The Agenda / Global
December/January
Monocle meets Iain Macdonald, who believes that the future of energy is small and nuclear.
energy ––– global
The nuclear option
Alexis Self on a man who’s fighting to make the case for the alternative energy source with a shakey reputation.
Alternative-energy advocates haven’t had to work very hard to make a case for their favoured power sources recently. Except for one, that is. Nuclear power is still the most controversial of all the low-carbon energy sources. The main reasons: Chernobyl and Fukushima.
Nuclear power-plant architect Iain Macdonald believes that historic disasters have distorted the world’s view of what he says is a relatively safe energy source. “When I read the mit report on Fukushima, the actual facility came out very well,” he tells monocle. “And if you look at Chernobyl, they undertook an experiment in Soviet times in which they ran a reactor with the brakes off. That’s like getting into a Formula One car with no brakes.”
Macdonald is the founder and ceo of Instance BV, an Amsterdam-based design studio that focuses on smart cities and nuclear power complexes. Before Instance, as a director at architectural firm Scott Brownrigg, he was involved in designing large-scale nuclear facilities such as Hinkley Point C and Moorside. It’s a good time to be in the business, with even previously nuclear-sceptic countries such as Germany and Japan beginning to rethink their stance, and both France and the US pouring money into nuclear: President Biden recently set up a $6bn (€5.8bn) fund to modernise the nation’s nuclear power plants and make the sector more economically competitive.
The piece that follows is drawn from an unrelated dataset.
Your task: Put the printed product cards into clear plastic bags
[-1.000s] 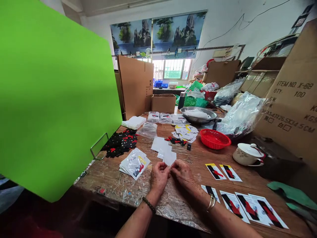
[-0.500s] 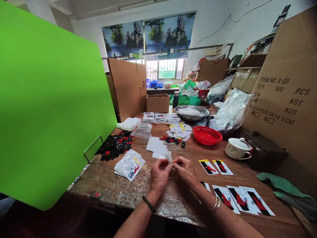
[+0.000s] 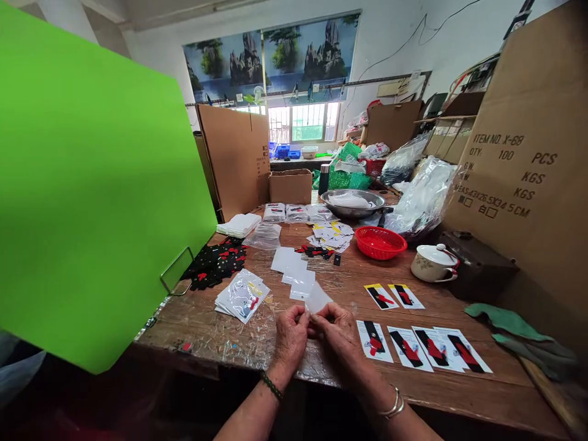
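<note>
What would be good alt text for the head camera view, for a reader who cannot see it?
Both hands, left hand and right hand, pinch a small clear plastic bag above a wooden table. Printed cards lie to the right, a stack of filled bags to the left, a red basket behind.

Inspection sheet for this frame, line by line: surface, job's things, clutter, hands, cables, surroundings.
Surface: wooden table, partly under clear film.
Job's things: small clear bag pinched by both hands; loose clear bags; printed cards at right; filled bags at left.
Clutter: red basket, lidded cup, metal basin, black-red pieces, green cloth.
Hands: left hand and right hand, both gripping the bag.
Cables: wire on wall.
Surroundings: cardboard boxes, window.
</note>
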A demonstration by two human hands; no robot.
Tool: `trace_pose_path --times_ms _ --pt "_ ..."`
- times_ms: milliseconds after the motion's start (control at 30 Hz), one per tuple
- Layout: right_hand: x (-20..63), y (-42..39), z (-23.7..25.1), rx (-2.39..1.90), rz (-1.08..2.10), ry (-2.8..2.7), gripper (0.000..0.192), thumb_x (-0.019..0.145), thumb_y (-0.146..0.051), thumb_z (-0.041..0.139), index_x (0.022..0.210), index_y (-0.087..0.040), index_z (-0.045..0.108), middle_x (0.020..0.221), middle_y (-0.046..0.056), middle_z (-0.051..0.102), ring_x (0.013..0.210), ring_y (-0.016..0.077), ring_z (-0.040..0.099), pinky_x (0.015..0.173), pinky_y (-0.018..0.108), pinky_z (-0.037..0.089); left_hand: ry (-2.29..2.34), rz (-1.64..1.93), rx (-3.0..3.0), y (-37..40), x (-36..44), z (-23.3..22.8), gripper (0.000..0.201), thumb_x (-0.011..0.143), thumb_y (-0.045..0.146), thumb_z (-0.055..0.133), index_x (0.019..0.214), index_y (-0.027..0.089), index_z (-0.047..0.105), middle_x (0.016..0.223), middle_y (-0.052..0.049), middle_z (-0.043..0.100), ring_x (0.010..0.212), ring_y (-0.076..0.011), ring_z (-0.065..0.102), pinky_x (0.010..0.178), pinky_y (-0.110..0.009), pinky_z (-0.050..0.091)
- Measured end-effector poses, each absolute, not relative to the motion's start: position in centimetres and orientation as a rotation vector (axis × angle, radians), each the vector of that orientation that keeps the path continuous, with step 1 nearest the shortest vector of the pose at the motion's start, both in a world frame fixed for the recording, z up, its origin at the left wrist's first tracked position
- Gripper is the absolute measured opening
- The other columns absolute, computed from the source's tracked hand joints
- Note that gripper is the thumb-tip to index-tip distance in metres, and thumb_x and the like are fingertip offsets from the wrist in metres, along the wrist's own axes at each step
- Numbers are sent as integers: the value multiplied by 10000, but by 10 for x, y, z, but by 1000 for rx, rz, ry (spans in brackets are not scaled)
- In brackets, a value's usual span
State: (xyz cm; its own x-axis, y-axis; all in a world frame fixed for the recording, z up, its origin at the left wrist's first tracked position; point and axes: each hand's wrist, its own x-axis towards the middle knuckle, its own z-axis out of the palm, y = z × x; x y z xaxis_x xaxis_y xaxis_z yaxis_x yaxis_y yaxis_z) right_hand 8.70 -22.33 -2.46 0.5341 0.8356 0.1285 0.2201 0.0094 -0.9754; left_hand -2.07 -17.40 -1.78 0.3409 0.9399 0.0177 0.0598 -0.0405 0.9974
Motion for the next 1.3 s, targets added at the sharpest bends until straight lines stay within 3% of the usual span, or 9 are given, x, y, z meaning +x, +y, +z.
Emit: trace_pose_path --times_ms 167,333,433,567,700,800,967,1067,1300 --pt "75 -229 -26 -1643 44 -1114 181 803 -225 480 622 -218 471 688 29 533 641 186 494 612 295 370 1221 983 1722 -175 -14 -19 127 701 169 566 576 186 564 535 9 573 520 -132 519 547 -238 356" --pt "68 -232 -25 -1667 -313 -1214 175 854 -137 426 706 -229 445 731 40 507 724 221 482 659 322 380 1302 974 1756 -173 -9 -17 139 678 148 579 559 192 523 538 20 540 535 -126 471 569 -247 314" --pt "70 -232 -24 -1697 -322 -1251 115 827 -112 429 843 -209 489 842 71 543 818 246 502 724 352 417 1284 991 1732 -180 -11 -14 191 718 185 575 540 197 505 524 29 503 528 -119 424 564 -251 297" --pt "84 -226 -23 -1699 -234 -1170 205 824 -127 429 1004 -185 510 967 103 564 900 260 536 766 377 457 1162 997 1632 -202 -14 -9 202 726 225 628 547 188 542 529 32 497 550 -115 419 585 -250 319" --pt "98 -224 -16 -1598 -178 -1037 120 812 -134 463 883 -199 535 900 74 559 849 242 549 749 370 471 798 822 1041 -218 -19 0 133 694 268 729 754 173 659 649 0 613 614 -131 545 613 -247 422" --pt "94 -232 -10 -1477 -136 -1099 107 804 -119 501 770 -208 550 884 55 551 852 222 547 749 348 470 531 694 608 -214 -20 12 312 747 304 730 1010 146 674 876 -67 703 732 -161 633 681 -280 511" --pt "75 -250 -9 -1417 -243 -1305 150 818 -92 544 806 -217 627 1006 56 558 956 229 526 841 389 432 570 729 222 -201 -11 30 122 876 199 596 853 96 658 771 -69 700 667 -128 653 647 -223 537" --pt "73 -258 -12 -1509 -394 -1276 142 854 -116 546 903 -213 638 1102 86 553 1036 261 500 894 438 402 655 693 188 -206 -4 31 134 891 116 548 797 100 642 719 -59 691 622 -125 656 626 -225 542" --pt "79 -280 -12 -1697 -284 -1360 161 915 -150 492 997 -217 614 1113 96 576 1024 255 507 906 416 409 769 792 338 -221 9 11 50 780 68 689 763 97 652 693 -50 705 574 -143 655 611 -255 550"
But if Macdonald had his way, nuclear energy would be produced and apportioned at the neighbourhood level.
Modern cities have become too diffuse, he says, with people living in one corner and working in another. These journeys are also undertaken by our energy and data, which are either concentrated in faraway post-industrial spaces or housed in unattractive substations. If they were better integrated, Macdonald argues, cities would be more efficient and less carbon intensive.
As a member of mit’s Advanced Nuclear and Production Experts Group, Macdonald has been working on the design of nuclear batteries that could be used to power thousands of homes or several office blocks. For him, it’s about dispelling the notion that any nuclear reactor is a ticking time-bomb. “Before, the nuclear debate was about ‘safety, certainty and security,’” he says, “But now we’re also talking about ‘perception, understanding and acceptance.’” The construction of nuclear reactors, even far away from cities, can provoke disdain among the local population. So part of the nuclear lobby’s mission must involve persuasion – much of it focused on reducing the concerns surrounding the prospect of nuclear disaster. “If you look at the blast in Beirut, Union Carbide, the Gulf oil spill, and you look at deaths per energy production, wind and nuclear are at the bottom,” says Macdonald.
He’s right that nuclear disasters don’t tend to have initially high casualties but people’s fears are derived from the insidiousness of the threat if disaster does strike. Amid shifting geopolitical sands and the growing clamour for low-carbon energy, the nuclear lobby’s persuasiveness needs powering up. In Macdonald they possess an asset capable of achieving this.